« En analysant l’entièreté de l’ADN séquencé disponible sur Terre, nous avons ouvert une nouvelle ère pour la recherche en santé. »
Afin de naviguer dans le labyrinthe des données génétiques, le responsable de l’unité Algorithmes pour les séquences biologiques à l’Institut Pasteur a fait le pari d’amener l’informatique de recherche au cœur des laboratoires de biologie.
L'informatique est une seconde nature pour Rayan Chikhi :
« Mes parents avaient une petite entreprise de vente d’ordinateurs, j’aidais à les assembler à 8 ans et j’ai commencé la programmation pendant l’école primaire, en autodidacte. »
C’est néanmoins par la voie préparatoire des mathématiques qu’il parviendra jusqu’à l’École Nationale Supérieure de Rennes :
« Difficile pour moi de ne pas mentionner mon enseignante, Mme Chevallier, qui m’a aidé à aller aussi loin. »
Féru de math-info, Rayan découvre la biologie lors d’un stage choisi presque au hasard sur l’étude des structures de protéines, et décide de se spécialiser dans l’analyse des séquences ADN, produites en quantité par de nombreux domaines de recherche.

J’ai toujours voulu faire des choses utiles, si possible avoir un impact sociétal. L’enseignement en France est fort d’une culture mathématique de l’informatique, très orientée vers les problèmes théoriques. Mais le revers de la médaille est une certaine distance des informaticiens envers les applications pratiques comme les maladies et la santé.
Après une thèse puis un postdoctorat aux États-Unis, Rayan rejoint le CNRS à Lille en 2014. Il postule alors à l’Institut Pasteur pour créer un groupe à 5 ans soutenu par le programme INCEPTION, qui vise à promouvoir l’interdisciplinarité entre les méthodes informatiques et l’étude des maladies infectieuses.
« Il est assez rare en France qu’un laboratoire d’informatique de recherche soit intégré à un institut de biologie. »

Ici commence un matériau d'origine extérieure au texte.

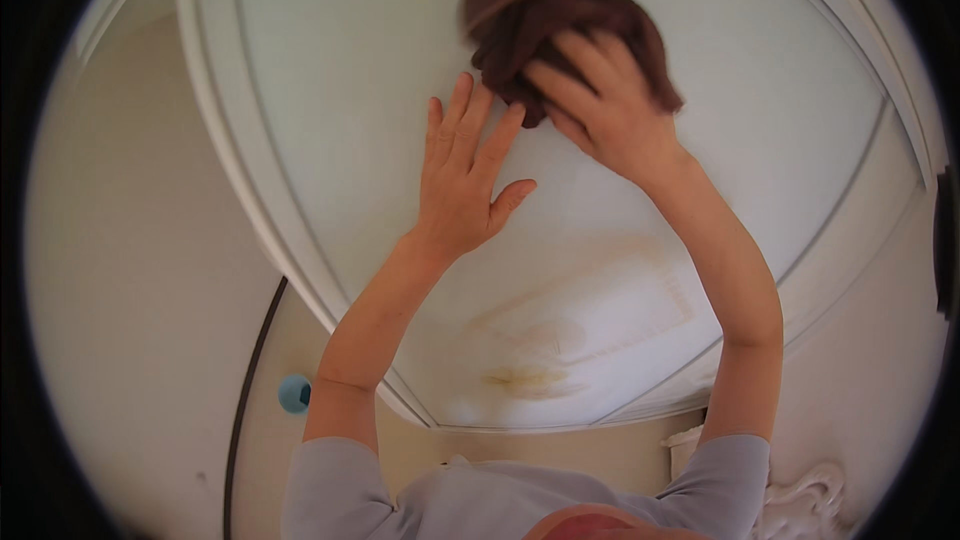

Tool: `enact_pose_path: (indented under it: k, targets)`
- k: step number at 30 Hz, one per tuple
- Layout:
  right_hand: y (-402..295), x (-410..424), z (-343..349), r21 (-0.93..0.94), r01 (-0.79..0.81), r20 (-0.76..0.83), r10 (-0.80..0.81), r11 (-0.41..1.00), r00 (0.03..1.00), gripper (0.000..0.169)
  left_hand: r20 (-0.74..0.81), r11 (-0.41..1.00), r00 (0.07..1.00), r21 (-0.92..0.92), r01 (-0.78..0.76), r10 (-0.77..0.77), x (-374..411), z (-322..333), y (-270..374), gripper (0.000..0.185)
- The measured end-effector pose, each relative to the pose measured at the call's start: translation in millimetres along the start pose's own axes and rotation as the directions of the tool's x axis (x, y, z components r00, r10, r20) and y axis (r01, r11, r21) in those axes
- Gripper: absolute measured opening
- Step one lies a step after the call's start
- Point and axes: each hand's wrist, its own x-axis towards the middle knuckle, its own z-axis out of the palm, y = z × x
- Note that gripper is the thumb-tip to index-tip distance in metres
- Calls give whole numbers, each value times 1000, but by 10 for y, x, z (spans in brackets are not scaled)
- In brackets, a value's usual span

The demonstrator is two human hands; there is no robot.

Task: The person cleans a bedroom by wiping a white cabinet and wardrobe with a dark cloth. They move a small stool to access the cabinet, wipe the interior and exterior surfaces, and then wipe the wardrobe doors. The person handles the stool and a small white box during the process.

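Observation:
My right hand [607,97] presses a bunched dark brown cloth [525,30] against a pale, glossy panel [360,90] with a white frame. The cloth's left end is blurred. Just left of it, my left hand [465,165] lies with its fingers spread, holding nothing; its fingertips are close to the cloth's lower edge, and whether they touch it I cannot tell. Lower on the panel, faint reflections and a yellowish-brown smear or reflection [525,377] show between my forearms.
The panel's white frame [225,105] curves down the left side. A round blue object [294,394] is near my left elbow, beside a dark strip [255,360]. At the lower right stands a pale, ornately carved furniture piece [806,502].

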Motion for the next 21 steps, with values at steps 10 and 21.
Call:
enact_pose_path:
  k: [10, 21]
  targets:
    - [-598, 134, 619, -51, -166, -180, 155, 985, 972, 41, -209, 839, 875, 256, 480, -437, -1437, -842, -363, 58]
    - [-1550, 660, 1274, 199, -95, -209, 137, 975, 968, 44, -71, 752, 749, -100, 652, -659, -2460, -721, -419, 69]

Ce contexte permet à Rayan d’aller au fond de questions qui taraudent les biologistes, de la reconstruction de génomes viraux ou bactériens à la détection de variations entre génomes humains. Pour aligner des séquences génétiques ou les analyser, son équipe développe des outils informatiques toujours associés à une démarche de recherche :
« Nous faisons de la science informatique, pas seulement de la technique ; nos algorithmes produisent des choses nouvelles, font avancer simultané- ment les connaissances en informatique et en biologie. »
Le chercheur emploie la notion de l’Intelligence Artificielle avec prudence :
« Dire qu’on fait de l’IA est souvent un abus de langage, on l’utilise, mais pour nous aider à développer nos méthodes plutôt qu’à contribuer au développement de l’IA à proprement dit. Pour moi l’IA est un outil essentiel pour avancer plus rapidement vers un but scientifique. Mon objectif est d’explorer le monde microbien, pas de mener des recherches pour explorer le monde de l’IA. »
À 40 ans, Rayan coordonne plusieurs projets de recherche nationaux et européens de développement de nouveaux algorithmes, visant notamment à analyser d’immenses bases de données. « Les données génétiques massives ouvrent une nouvelle ère pour la recherche en biologie-santé. »
En 2022, le chercheur et son équipe ont recensé tous les virus à ARN, ainsi que toutes les versions de coronavirus disponibles dans les bases de données mondiales. En deux semaines de calcul et quelques mois d’analyse, ils ont découvert près de 10 fois plus de nouvelles espèces que ce qui était connu. Ces travaux ont valu à Rayan le prix 2023 Mme Victor Noury de l’Académie des Sciences, mais ses distinctions ne s’arrêtent pas là.

© DR - Remise du prix 2023 Mme Victor Noury de l’Académie des Sciences.
Plusieurs prix ont également récompensé le projet IndexThePlanet : « Nous avons recensé l’entièreté de l’ADN séquencé sur Terre, une énorme masse de données de 50 Pétaoctets
(1 015 octets) en seulement 30 heures ; il aurait fallu 3 400 ans sur un seul ordinateur ! » Les résultats de ces calculs ont été mis à la disposition de la communauté scientifique, et permettent déjà de découvrir de nouveaux virus et d’autres espèces microbiennes encore inconnues auparavant.